Campus News

Students share discontent with WiFi issues on campus

Eman Ghacham/The Cougar

This fall semester UH achieved another milestone with enrolling the highest number of freshmen since 2019.

Students are experiencing new issues due to the growing number of students attending class and visiting study areas on campus. One of these issues is being unable to access steady WiFi.

Students and professors both have experienced interruptions and delays due to the high number of students attempting to join the same website all at once.

“We do have internet issues, but I think this is because of the high volume of students in the class,” said Earth and atmospheric sciences teacher’s assistant Tanzina Akther. “Therefore, when 500 students try to login to the same site, it becomes slow.” 

Sometimes the internet is so bad that students submit their answers but later they find out their submission was never found, said Akther.

Akther also adds that these issues can cause huge problems.
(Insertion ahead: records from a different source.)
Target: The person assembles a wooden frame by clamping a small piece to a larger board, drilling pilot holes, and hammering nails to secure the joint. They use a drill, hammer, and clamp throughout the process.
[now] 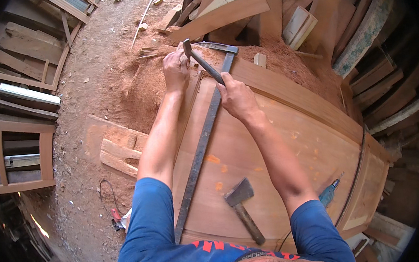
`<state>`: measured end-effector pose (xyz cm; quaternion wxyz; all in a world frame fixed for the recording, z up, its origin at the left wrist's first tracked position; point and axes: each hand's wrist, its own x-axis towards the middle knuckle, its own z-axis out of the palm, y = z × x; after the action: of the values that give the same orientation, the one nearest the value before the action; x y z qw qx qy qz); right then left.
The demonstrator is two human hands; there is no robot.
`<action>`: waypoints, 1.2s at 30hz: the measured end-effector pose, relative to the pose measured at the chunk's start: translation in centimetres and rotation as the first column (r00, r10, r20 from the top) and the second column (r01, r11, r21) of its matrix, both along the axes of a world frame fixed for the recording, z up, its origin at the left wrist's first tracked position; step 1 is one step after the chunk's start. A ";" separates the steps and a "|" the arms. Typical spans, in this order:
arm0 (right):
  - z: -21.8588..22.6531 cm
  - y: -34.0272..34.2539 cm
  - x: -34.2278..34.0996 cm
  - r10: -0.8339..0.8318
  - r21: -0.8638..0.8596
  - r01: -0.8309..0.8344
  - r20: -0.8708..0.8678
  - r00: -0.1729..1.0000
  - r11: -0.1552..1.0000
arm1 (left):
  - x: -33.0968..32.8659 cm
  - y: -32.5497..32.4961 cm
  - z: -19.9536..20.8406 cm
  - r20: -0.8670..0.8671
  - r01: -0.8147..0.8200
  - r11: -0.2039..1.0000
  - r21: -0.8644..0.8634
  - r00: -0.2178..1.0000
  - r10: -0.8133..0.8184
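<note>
My right hand [238,97] grips a hammer [207,68] by its handle, the head up and to the left over the far end of a wooden door panel [279,140]. Close beside the hammer head is my left hand [176,70], its fingers pinched together near the panel's far left corner; what they hold is too small to make out. A long dark metal bar [201,156] with a short arm at its far end, like a bar clamp, lies along the panel between my forearms. Nearer my body, a hatchet [243,209] rests on the wood.
Right of my right arm lies a blue power tool [328,194]. Sawdust [142,87] and wood scraps [122,150] cover the ground on the left. Stacked boards [230,16] stand beyond the panel, and wooden frames [19,156] lean at the far left.
</note>
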<state>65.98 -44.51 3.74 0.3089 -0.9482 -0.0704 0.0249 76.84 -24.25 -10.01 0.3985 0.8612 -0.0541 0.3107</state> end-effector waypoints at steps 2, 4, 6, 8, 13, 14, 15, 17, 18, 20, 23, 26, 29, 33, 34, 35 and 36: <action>-0.5 -1.2 0.4 -0.020 -0.017 0.018 -0.099 0.995 1.000 | -3.3 0.7 1.8 -0.104 -0.085 0.994 0.069 0.990 0.092; 2.7 -0.9 -0.3 -0.032 0.163 0.026 0.037 0.999 0.986 | -9.0 1.9 4.4 -0.164 -0.182 0.979 0.095 0.967 0.196; 6.9 -0.8 -1.0 -0.069 0.326 -0.009 0.226 0.972 0.945 | -16.5 3.9 5.1 -0.283 -0.148 0.958 0.247 0.934 0.218; 8.1 -0.4 -2.1 -0.173 0.473 -0.025 0.370 0.913 0.881 | -25.2 4.5 7.5 -0.468 -0.134 0.956 0.261 0.849 0.247; -3.8 -1.8 -1.7 -0.075 0.128 0.036 0.313 0.947 0.991 | -42.6 4.1 12.0 -0.667 -0.106 0.859 0.500 0.586 0.460; -5.8 -2.7 -0.8 0.011 -0.135 -0.004 0.048 0.999 0.991 | -45.5 3.5 11.8 -0.686 -0.077 0.859 0.506 0.567 0.455; -5.5 -2.3 -1.2 0.007 -0.096 -0.001 0.062 0.998 0.995 | -48.4 3.4 10.9 -0.708 -0.044 0.856 0.516 0.540 0.455; -3.6 -1.9 -0.7 0.012 -0.030 -0.008 0.115 0.993 1.000 | -48.5 3.3 9.7 -0.704 -0.039 0.851 0.523 0.543 0.458; -0.7 -1.0 -1.3 -0.012 0.102 -0.003 0.148 0.989 0.995 | -48.7 3.4 9.5 -0.705 -0.044 0.853 0.520 0.541 0.458; 7.9 1.0 -1.8 -0.088 0.360 0.011 0.199 0.976 0.933 | -49.6 3.2 9.1 -0.715 -0.040 0.860 0.509 0.536 0.449; 8.7 1.9 -3.1 -0.274 0.668 -0.099 0.430 0.861 0.737 | -50.1 3.4 9.0 -0.718 -0.076 0.863 0.500 0.521 0.462; -2.5 -1.2 -1.0 -0.143 0.161 0.035 0.730 0.669 0.986 | -49.4 3.6 9.1 -0.714 -0.053 0.877 0.477 0.559 0.422; -7.9 -2.7 -0.8 -0.079 -0.054 0.088 0.151 0.985 0.995 | -49.4 3.8 9.1 -0.690 -0.070 0.871 0.486 0.581 0.432; 7.1 1.1 -2.4 -0.139 0.262 0.081 0.210 0.968 0.962 | -49.9 3.7 8.6 -0.700 -0.090 0.863 0.496 0.546 0.460; 9.6 2.5 -2.5 -0.184 0.385 0.088 0.222 0.957 0.919 | -50.1 3.6 8.6 -0.697 -0.104 0.858 0.503 0.538 0.474; 9.0 2.8 -2.7 -0.221 0.526 0.006 0.347 0.911 0.850 | -50.2 3.6 8.7 -0.699 -0.101 0.859 0.502 0.537 0.472; 7.6 3.0 -2.7 -0.278 0.639 -0.098 0.461 0.843 0.763 | -50.0 3.6 8.8 -0.698 -0.099 0.860 0.500 0.542 0.468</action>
<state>63.24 -41.53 11.30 0.5821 -0.7560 -0.1093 -0.2787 26.84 -20.69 -1.22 0.1357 0.9656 0.2115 -0.0661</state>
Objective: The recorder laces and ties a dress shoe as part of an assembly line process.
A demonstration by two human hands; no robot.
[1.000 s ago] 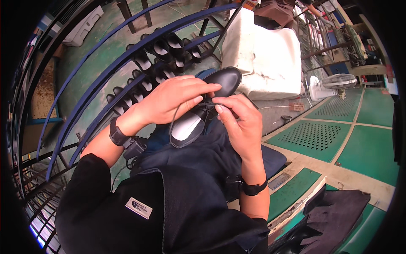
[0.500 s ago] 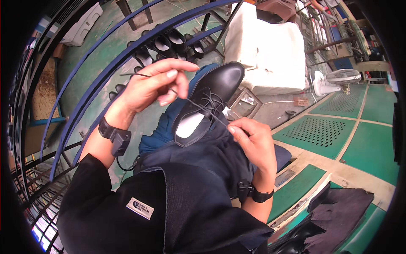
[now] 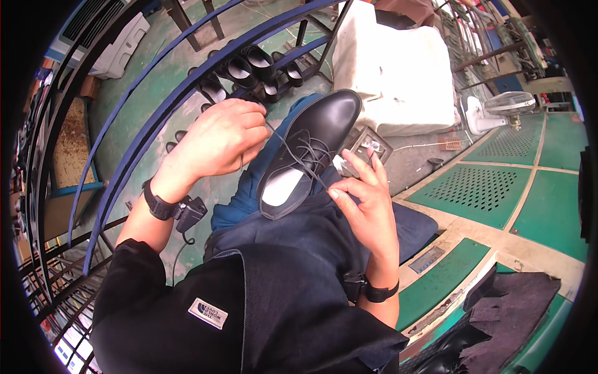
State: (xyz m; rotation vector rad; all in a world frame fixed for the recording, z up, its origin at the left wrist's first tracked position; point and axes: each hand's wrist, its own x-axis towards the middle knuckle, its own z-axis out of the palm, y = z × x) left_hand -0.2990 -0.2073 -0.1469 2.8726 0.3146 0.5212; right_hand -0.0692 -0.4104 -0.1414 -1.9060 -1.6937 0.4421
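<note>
A black leather shoe (image 3: 333, 116) rests on my lap, its toe pointing away and up to the right. Its white insole (image 3: 282, 187) shows in the opening. Loose loops of black shoelace (image 3: 306, 151) lie over the throat of the shoe. My left hand (image 3: 225, 138), curled closed at the shoe's left, grips one end of the lace, which runs taut from the fingers to the eyelets. To the right of the opening, my right hand (image 3: 366, 202) pinches the other lace between thumb and index finger, with the remaining fingers raised.
Several black shoes (image 3: 242, 70) stand on a rack with blue-padded rails (image 3: 149, 118) to the left. A white covered block (image 3: 408, 81) is ahead. At the right are a white fan (image 3: 498, 111), a green table (image 3: 483, 193) and dark leather pieces (image 3: 504, 324).
My left hand has turned over and closed its fingers around the lace. My right hand has shifted slightly left and lifted its outer fingers, keeping the pinch.
</note>
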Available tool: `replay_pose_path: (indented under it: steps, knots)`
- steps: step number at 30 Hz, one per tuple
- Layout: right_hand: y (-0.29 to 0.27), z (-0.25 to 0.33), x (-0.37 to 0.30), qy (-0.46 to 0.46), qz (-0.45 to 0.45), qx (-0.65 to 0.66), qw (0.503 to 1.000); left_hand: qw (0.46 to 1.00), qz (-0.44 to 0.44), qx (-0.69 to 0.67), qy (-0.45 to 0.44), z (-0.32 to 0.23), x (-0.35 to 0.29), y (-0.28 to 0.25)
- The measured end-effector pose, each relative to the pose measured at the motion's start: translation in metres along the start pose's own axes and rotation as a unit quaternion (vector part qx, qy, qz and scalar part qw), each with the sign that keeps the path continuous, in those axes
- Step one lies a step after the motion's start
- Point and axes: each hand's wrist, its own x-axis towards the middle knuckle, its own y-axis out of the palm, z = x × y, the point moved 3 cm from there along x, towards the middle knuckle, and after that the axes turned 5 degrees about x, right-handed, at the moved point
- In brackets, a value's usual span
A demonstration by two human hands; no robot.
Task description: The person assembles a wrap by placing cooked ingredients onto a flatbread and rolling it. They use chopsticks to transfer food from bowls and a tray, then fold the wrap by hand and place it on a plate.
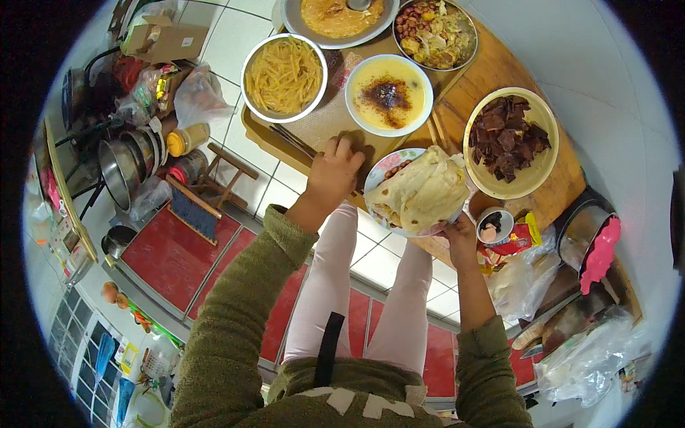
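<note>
A plate of flatbreads (421, 192) is gripped by the right hand (460, 239); the tray's edge (285, 146) is clasped by the left hand's (334, 175) fingers.

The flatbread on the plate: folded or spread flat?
Folded: the flatbread lies in overlapping layers heaped on the plate, which the right hand holds.

We are in a home kitchen laid for a meal. A low wooden table (499, 78) carries bowls of cooked food: yellow noodles (284, 75), a steamed egg custard (388, 93), dark dried meat slices (509, 139), a mixed dish with peanuts (435, 32), and a plate of flatbreads (421, 191). On the white tiled floor (235, 36) sit steel pots (127, 165), jars (187, 139), plastic bags (198, 93) and a small wooden stool (214, 187).
</note>
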Motion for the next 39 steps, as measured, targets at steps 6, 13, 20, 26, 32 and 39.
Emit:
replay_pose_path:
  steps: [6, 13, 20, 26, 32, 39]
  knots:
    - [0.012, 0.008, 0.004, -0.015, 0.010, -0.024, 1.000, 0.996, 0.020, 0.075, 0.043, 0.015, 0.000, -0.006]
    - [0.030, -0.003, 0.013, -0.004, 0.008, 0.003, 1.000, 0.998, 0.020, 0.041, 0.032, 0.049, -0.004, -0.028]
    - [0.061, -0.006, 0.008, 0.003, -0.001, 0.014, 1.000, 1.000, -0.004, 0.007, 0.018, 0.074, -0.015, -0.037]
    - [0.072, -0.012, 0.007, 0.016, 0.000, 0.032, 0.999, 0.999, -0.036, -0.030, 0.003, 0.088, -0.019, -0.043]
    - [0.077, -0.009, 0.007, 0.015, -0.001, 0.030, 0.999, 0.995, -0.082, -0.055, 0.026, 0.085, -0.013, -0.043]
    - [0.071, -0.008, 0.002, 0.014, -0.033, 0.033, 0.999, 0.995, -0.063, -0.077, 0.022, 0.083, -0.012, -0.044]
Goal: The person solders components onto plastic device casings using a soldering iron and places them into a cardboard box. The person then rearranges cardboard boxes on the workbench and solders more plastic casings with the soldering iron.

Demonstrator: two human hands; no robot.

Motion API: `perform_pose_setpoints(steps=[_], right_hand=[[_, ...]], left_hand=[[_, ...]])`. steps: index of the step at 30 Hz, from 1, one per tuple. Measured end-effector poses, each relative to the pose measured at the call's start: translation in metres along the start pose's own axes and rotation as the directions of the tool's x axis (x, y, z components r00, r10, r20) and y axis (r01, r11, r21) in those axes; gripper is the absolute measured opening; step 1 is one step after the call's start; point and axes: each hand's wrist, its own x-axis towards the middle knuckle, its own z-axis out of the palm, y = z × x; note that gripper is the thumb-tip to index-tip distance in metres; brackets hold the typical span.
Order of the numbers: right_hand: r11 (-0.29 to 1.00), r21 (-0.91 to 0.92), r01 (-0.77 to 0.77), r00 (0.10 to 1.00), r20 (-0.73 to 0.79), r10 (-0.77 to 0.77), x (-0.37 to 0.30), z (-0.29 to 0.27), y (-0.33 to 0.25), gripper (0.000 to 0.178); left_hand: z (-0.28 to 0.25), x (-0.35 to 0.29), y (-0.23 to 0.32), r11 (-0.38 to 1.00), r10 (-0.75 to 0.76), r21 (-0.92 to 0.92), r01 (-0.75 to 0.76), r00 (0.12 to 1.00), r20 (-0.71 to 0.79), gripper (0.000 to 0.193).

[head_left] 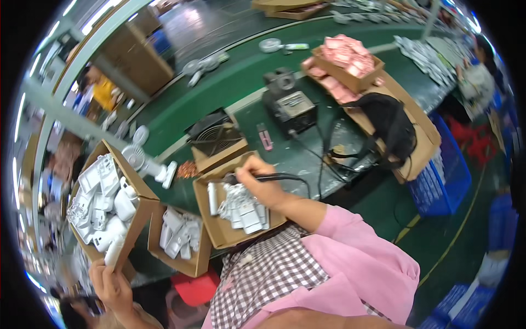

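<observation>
My right hand (259, 180) is closed round a black corded soldering iron (279, 176), its grip mostly hidden by the fingers. It is over a cardboard box (220, 238) holding a pile of white plastic parts (247, 214) and a white cylinder (212, 198). At the lower left, my left hand (113, 288) has its fingers bent together at the near edge of a larger carton (139, 222) full of white plastic housings (101, 205). A white rounded piece (114, 251) lies just above those fingertips; whether they grip it or the carton's edge is unclear.
A smaller box (192, 266) of white parts stands between the two cartons. Behind are a small fan (216, 137), pink tweezers (265, 138), a black soldering station (290, 104) with cords, and a white handheld fan (145, 163). A black bag (386, 126) lies right, near pink packets (350, 55).
</observation>
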Motion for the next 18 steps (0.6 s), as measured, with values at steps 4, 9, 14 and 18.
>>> perform_pose_setpoints(steps=[4,9,14,18], right_hand=[[0.999,0.008,-0.054,0.998,0.022,0.054,-0.005,-0.005,-0.007,0.021],[0.999,0.026,0.030,1.000,0.005,-0.030,-0.010,-0.019,-0.006,0.019],[0.984,0.056,0.170,0.983,0.061,-0.173,-0.007,-0.008,-0.002,0.018],[0.988,0.004,0.153,0.986,0.063,-0.153,-0.008,-0.014,-0.010,0.018]], left_hand=[[0.011,0.077,0.044,0.984,0.161,-0.062,-0.167,0.982,-0.096,0.023],[0.054,0.197,0.133,0.869,0.338,-0.297,-0.396,0.913,-0.229,0.026],[0.107,0.299,0.228,0.751,0.420,-0.401,-0.524,0.848,-0.322,0.021],[0.165,0.364,0.320,0.697,0.484,-0.422,-0.580,0.815,-0.319,0.020]])
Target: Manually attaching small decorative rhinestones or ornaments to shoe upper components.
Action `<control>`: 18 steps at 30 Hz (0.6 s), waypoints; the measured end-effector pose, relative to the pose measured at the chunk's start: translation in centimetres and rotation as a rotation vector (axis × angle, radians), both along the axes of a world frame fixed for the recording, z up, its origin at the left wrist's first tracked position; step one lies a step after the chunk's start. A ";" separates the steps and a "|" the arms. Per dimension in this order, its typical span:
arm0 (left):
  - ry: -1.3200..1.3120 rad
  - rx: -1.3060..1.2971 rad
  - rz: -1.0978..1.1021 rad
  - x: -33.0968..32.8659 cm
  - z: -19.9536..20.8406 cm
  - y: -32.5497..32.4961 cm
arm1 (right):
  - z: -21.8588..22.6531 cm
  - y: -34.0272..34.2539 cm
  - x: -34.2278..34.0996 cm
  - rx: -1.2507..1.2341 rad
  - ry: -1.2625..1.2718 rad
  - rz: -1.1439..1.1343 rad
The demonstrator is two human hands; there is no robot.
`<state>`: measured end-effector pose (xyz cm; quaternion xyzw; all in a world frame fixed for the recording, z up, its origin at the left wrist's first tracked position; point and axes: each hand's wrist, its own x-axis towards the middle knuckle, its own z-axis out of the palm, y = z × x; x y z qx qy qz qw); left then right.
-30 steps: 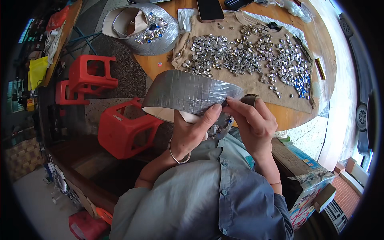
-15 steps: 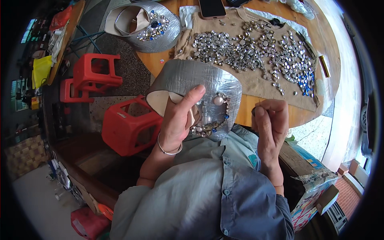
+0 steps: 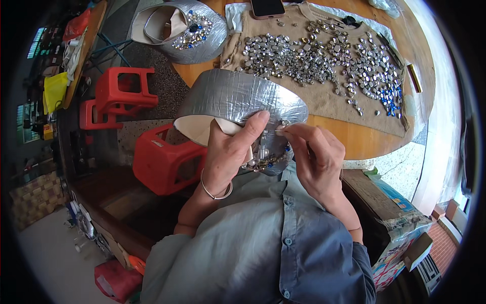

As a result, she receives hundreds of emails of worried students’ attempting to get the matter fixed in order for it to not affect their grade, leading to her resolving these issues manually. 

Unfortunately, some students have received bad grades due to the inconsistent internet on campus.

This has caused students to be logged out of assignments or continuously disconnect from online meetings, causing them to miss important information and be marked absent. 

“I cannot do my assignments online because of the lack of internet and sometimes I cannot connect to my online meetings or see Canvas during my classes,” said finance junior Daniela Cruz. “As I was taking an exam, the WiFi suddenly disconnected from my computer and I was unable to continue. I missed ten questions because of this issue.” 

It is evident that the reason for these WiFi issues is the amount of internet traffic that occurs due to the elevated number of students, staff and professors connected and continuously using the internet. 

Many students believe UH should add more WiFi routers around campus in order to improve the quality of their study and class times.

“I think they need to add more signal coverage via additional modems,”  said pre-business freshmen Ali Civelek 

However, some have figured out ways to avoid these instances, even with a high number of students simultaneously connected to the same source of WiFi. 

Students have suggested finding areas that have less traffic and studying in the tech buildings since they are supposed to have better WiFi access.

“The Student Center North sometimes has better internet connection than the library,” Cruz said. “I try to find places with less people as there’s less use of WiFi.” 

Akther informed that the internet issues have slowed down after she advised students to log into the designated assignment website before class starts to avoid making the internet crash.

If students wait till later, when hundreds of other students are also logging in at once there is a higher possibility of difficulty in logging.

Arriving in class at a decent time and logging in immediately will avoid the large number of students logging in at once and will have a higher chance of avoiding this problem.

“It’s quite better now, if the students keep logged in from the beginning of the class, I get less email about internet issues,” Akther said.